To Break or Not? That IS the Question! | Teen MARVELous

Summer is a-comin’ in, but more and more homeschoolers are saying they’re not going to break for summer; instead, they’re going to “keep on keepin’ on”.

Their reasons are usually about the advantage of keeping the routine, about keeping material fresh instead of having to review in the Fall, and some of those in the Deep South say it’s too darn hot to be outside anyway, so they might as well stay indoors and get some work done.

Let me tell you—I’ve always thought these people were crazy!

Until now.

The “now” is the high school years, and my reasons fall into two categories: the first is the lure of dual-enrollment, and the second is underperformance.

What do you know about Dual Enrollment?

I have shared with you in the past that I moved from the UK educational system in 2016, and one of the first major shifts in thinking was the way teens can gather credits in high school that will count toward their college credit hours.

It’s called “dual enrollment” and usually works by registering for courses at the local community college.
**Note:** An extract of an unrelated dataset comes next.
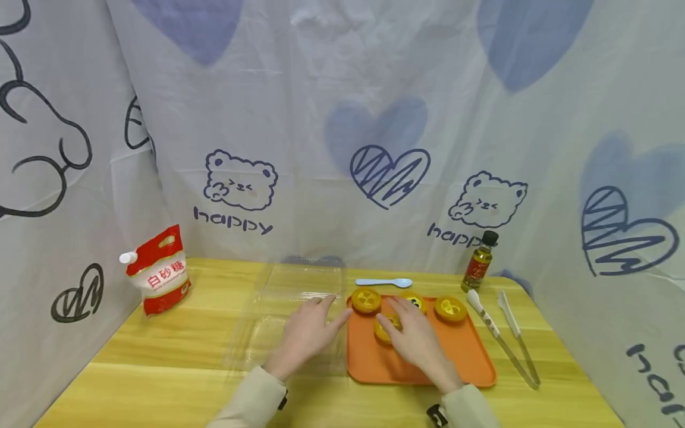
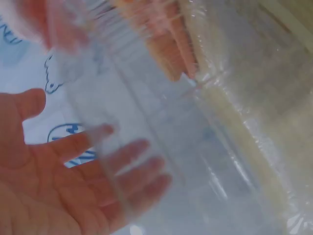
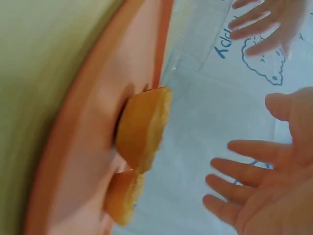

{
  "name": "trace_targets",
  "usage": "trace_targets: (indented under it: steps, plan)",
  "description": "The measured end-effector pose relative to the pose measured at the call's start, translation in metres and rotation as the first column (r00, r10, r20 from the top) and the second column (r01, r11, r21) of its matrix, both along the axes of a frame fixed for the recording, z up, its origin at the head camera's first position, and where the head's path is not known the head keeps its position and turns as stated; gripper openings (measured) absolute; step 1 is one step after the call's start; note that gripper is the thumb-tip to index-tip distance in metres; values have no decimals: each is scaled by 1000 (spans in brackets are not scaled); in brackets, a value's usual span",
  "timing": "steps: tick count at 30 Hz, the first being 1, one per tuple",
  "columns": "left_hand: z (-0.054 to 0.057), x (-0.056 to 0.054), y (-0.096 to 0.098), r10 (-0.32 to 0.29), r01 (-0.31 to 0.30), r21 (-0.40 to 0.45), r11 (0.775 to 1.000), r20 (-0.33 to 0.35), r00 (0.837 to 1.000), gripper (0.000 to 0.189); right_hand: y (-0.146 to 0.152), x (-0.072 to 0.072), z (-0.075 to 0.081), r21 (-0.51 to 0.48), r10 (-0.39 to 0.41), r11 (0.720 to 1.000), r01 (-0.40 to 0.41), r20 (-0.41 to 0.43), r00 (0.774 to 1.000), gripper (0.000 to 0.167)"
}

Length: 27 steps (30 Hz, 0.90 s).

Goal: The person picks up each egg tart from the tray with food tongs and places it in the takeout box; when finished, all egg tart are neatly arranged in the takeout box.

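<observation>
My left hand (image 1: 309, 333) is held over the right side of an open clear plastic box (image 1: 257, 333), its fingers loosely extended. In the left wrist view, the fingers (image 2: 132, 181) show through the clear plastic wall. My right hand (image 1: 416, 337) hovers above an orange tray (image 1: 369, 364), fingers spread and nothing in its grasp. Several egg tarts sit on the tray: one at the back left (image 1: 366, 301), one at the back right (image 1: 450, 309), and others partly hidden behind the right hand. The right wrist view has two tarts (image 3: 142, 129) beside the palm.
A light-blue spoon (image 1: 383, 283) lies behind the tray. To its right stand a small dark-capped bottle (image 1: 478, 265) and, lying flat, white-handled metal tongs (image 1: 508, 342). A red-and-white sugar bag (image 1: 163, 273) stands at the far left. Printed curtains (image 1: 299, 119) enclose the back and sides.
</observation>
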<state>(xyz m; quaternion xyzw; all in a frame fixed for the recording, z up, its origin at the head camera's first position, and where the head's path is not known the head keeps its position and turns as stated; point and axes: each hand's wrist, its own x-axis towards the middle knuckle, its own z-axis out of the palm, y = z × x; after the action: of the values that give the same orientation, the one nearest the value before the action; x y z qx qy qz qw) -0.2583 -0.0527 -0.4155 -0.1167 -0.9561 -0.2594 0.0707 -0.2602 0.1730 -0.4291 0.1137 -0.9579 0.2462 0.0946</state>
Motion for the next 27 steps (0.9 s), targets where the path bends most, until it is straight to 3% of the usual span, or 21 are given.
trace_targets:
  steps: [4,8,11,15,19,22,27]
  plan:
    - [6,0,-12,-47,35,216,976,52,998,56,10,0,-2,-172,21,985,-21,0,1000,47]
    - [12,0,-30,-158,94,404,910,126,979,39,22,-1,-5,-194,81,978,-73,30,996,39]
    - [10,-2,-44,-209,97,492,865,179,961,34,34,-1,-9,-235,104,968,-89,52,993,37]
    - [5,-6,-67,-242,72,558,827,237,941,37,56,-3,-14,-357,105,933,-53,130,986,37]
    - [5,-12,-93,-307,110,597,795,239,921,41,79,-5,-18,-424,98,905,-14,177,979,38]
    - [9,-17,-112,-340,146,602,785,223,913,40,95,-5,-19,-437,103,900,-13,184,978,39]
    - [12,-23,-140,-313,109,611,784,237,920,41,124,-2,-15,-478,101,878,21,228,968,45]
As far as I can tell, you can’t take just any ol’ course with them, but the basics like foreign language, science, math, and social studies. These are the areas that almost every university requires its first- and second-years to have some exposure to, so the ones that are most likely to give you a boost toward graduation.
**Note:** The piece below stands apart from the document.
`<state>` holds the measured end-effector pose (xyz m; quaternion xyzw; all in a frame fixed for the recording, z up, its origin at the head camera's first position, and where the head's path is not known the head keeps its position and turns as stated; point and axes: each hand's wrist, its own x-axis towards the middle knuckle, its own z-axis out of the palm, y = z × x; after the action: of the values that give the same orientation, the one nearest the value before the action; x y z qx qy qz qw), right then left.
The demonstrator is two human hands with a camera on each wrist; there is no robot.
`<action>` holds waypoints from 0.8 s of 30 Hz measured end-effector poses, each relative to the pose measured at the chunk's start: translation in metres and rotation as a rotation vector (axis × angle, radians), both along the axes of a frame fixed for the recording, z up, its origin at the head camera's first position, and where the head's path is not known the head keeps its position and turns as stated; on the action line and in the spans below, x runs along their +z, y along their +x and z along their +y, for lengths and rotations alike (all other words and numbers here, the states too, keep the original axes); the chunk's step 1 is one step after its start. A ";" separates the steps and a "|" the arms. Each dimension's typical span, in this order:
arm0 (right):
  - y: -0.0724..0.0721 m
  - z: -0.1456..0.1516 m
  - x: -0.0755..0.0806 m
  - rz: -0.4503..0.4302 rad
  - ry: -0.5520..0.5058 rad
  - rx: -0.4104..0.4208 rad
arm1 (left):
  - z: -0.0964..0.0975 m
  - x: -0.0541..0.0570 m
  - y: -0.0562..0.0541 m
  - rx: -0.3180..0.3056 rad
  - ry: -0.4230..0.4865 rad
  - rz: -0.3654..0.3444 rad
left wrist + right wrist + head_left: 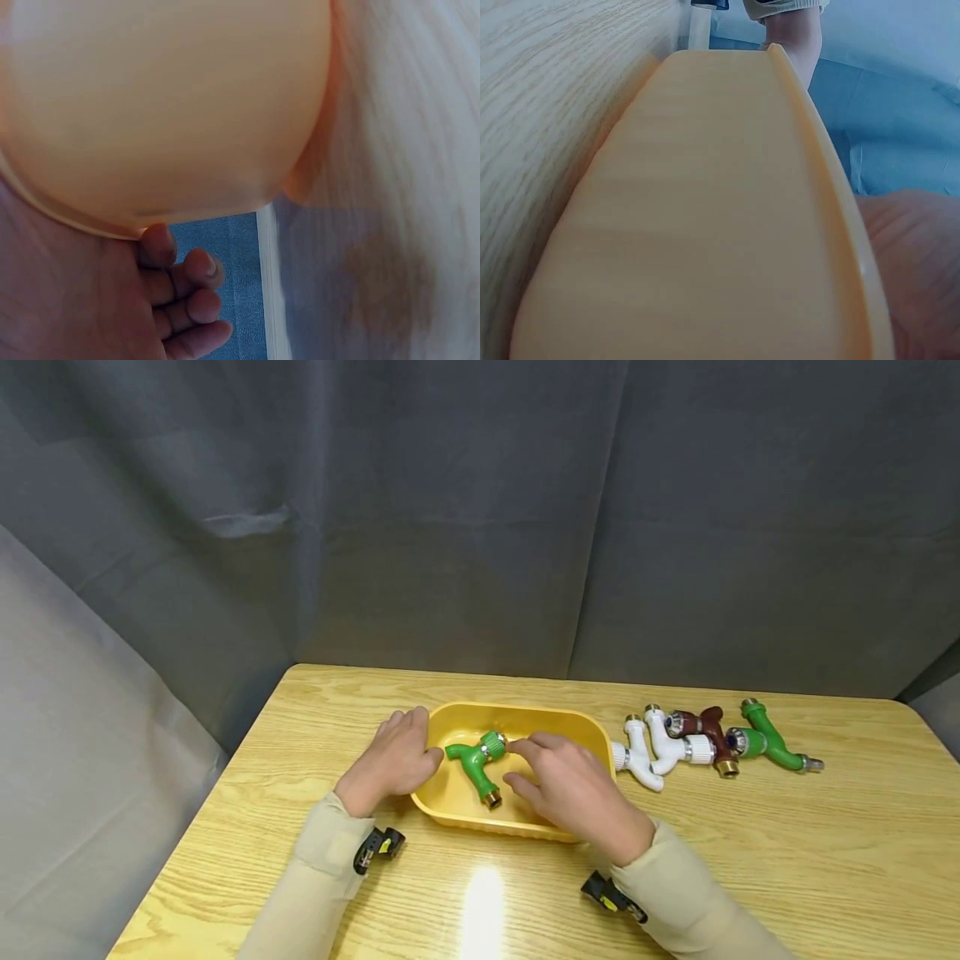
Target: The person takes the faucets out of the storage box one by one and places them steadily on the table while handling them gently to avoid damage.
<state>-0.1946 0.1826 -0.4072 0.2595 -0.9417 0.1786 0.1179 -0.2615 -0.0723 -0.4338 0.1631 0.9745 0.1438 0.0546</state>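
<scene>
A yellow plastic basin stands on the table, and a green tap with a brass threaded end lies inside it. At the basin's left end my left hand grips the rim, thumb on the inner side; the left wrist view shows its fingers curled against the outside. My right hand reaches over the basin's right part, index finger at the tap's knob end and thumb apart from it. Whether that index fingertip touches the tap I cannot tell. In the right wrist view the basin's side hides the right fingers.
To the right of the basin lie two white taps, a maroon tap and another green tap, close together in a row. The wooden table ends at a dark grey curtain behind.
</scene>
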 end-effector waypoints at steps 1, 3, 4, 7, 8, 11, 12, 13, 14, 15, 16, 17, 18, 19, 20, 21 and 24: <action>0.000 -0.001 0.000 -0.006 -0.002 -0.001 | 0.000 0.000 0.000 0.001 0.000 0.000; -0.001 -0.002 -0.001 -0.014 -0.001 -0.004 | 0.000 0.000 0.001 0.003 0.001 0.002; -0.001 -0.003 -0.001 -0.018 0.000 -0.008 | 0.000 0.000 0.000 0.004 0.001 0.003; -0.002 -0.005 -0.002 -0.032 0.003 -0.015 | 0.000 -0.001 0.001 0.007 0.004 0.000; -0.003 -0.005 -0.003 -0.035 0.007 -0.019 | 0.000 -0.001 0.001 0.007 0.005 -0.002; -0.004 -0.007 -0.005 -0.042 0.013 -0.030 | 0.000 -0.001 0.001 0.006 0.004 -0.001; -0.005 -0.007 -0.005 -0.043 0.015 -0.033 | 0.000 -0.001 0.001 0.004 0.004 -0.002; -0.005 -0.007 -0.005 -0.045 0.015 -0.035 | 0.000 -0.001 0.001 0.003 0.004 -0.002; -0.006 -0.008 -0.006 -0.046 0.014 -0.038 | 0.000 -0.001 0.001 0.002 0.004 -0.001; -0.006 -0.008 -0.006 -0.047 0.012 -0.038 | 0.000 -0.001 0.001 0.001 0.003 -0.001; -0.007 -0.008 -0.007 -0.048 0.010 -0.038 | 0.000 0.000 0.001 0.000 0.004 -0.003; -0.007 -0.009 -0.007 -0.048 0.006 -0.038 | 0.000 0.000 0.001 -0.002 0.004 -0.003; -0.008 -0.009 -0.008 -0.047 0.005 -0.038 | 0.000 0.000 0.001 -0.003 0.004 -0.004; -0.008 -0.009 -0.008 -0.046 0.003 -0.037 | 0.000 0.000 0.001 -0.002 0.004 -0.002; -0.009 -0.009 -0.008 -0.044 0.000 -0.037 | 0.000 0.001 0.001 -0.003 0.005 -0.002; -0.009 -0.009 -0.009 -0.043 -0.002 -0.038 | 0.000 0.001 0.001 -0.003 0.006 -0.001; -0.010 -0.010 -0.010 -0.046 -0.007 -0.043 | 0.000 0.002 0.000 -0.002 0.007 0.001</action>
<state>-0.2050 0.1725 -0.4172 0.2345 -0.9489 0.1853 0.1010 -0.2613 -0.0724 -0.4322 0.1641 0.9739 0.1470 0.0536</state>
Choosing “not break” with dual enrollment

Once a teen is taking dual enrollment, then it’s easy to study each term including summer. After all, each term of study equates to a high school credit, so they’re a fast way to achieve the credits needed to complete a high school diploma (check your state for its requirements).

The courses over the summer are usually more intense, but their duration may be only 5 or 6 weeks, *so a lot of students see them*as a quick way to add, not just a credit for high school, but simultaneously, 3 hours toward their university degree, too.

Last summer, my daughter took a US History 1 course via an online format, and this led to a similar short-course with the same prof in the Autumn for US History 2. After all, she had bought the book for both courses in a single volume already, knew the format, the way of testing, the expectations of the term paper, and was confident she could achieve a good grade in just a matter of six or so weeks.

Look at the math: 11 weeks = 2 US history credits for high school and 6 hours of university credits, all for the cost of a $32 book.*

There’s a good reason to give up some of your summer!

Choosing “not break” with underperformance

So far, you get the idea that my eldest is achievement oriented and seeing summer school in practical terms, but then there’s my 15-year-old son. He’s bright but doesn’t apply himself, and still can’t get it in his head that 9th grade over here is high school (in the UK, Year 9 equates to 8th grade).

He spent his first ten weeks of the year doing about as much work as a margarita maker in Mauritania. (I just made this up—Mauritania is an alcohol-free country, so I’m guessing there aren’t very many margarita makers there).

After I took stock of both the subjects he was doing for me and those from outsourced courses (whether online with Dreaming Spires or our local co-op), he was carrying a 25% out of 100.
(insert shocked emoji here ― or insert shocked gif ― or an exploding head…get my drift??)

His answer was sort of like, “Ohhhhh … I didn’t realize this year really counted.”

(insert face-palm here)

So, guess what? This year is not counting. As homeschoolers in Texas, we have the choice to count courses or not count them as we see fit, so to my mind, a 25% in English means, that’s right, four more years of English are going to be needed!

Will he take an extra year of high school to do it? That’s an option.

You know we love ’em, but sometimes you wanna shoot ’em!

Will we use dual enrollment so that two semesters of college equates to two years of high school? That’s another option.

In the meantime, he is going to work this summer on the subjects he bottled this year and, if not gain a credit for them, at least gain enough mastery that future dual enrollment will be a chance to garner good grades, not just credit hours.

With our teens, we’re probably not going to have them at home that much longer, but keeping them busy with their studies over the summer can often be a very logical, practical decision…

– Dr. Kat Patrick

But what about your summer?

I have always loved my summers, so this is going to be hard on me; yet, knowing it was inevitable after my son’s slow start, I went ahead and picked up some summer employment as an examiner for the UK’s English Composition exams, meaning that my son and I can sit side-by-side at our*desks and beaver away until the end of July.

Finally, August will come, and we can down tools. We’ll celebrate in our own ways: a mission trip for my daughter, youth camp for my son, and an overnight on the USS Lexington with the Trail

Life troop for me.

With our teens, we’re probably not going to have them at home that much longer, but keeping them busy with their studies over the summer can often be a very logical, practical decision, or it can be a necessity.

As homeschoolers, we don’t have to do what everyone else is doing, or not doing, if we have a good reason for doing it.

*At the time of writing, our community college does not charge tuition for dual enrollment.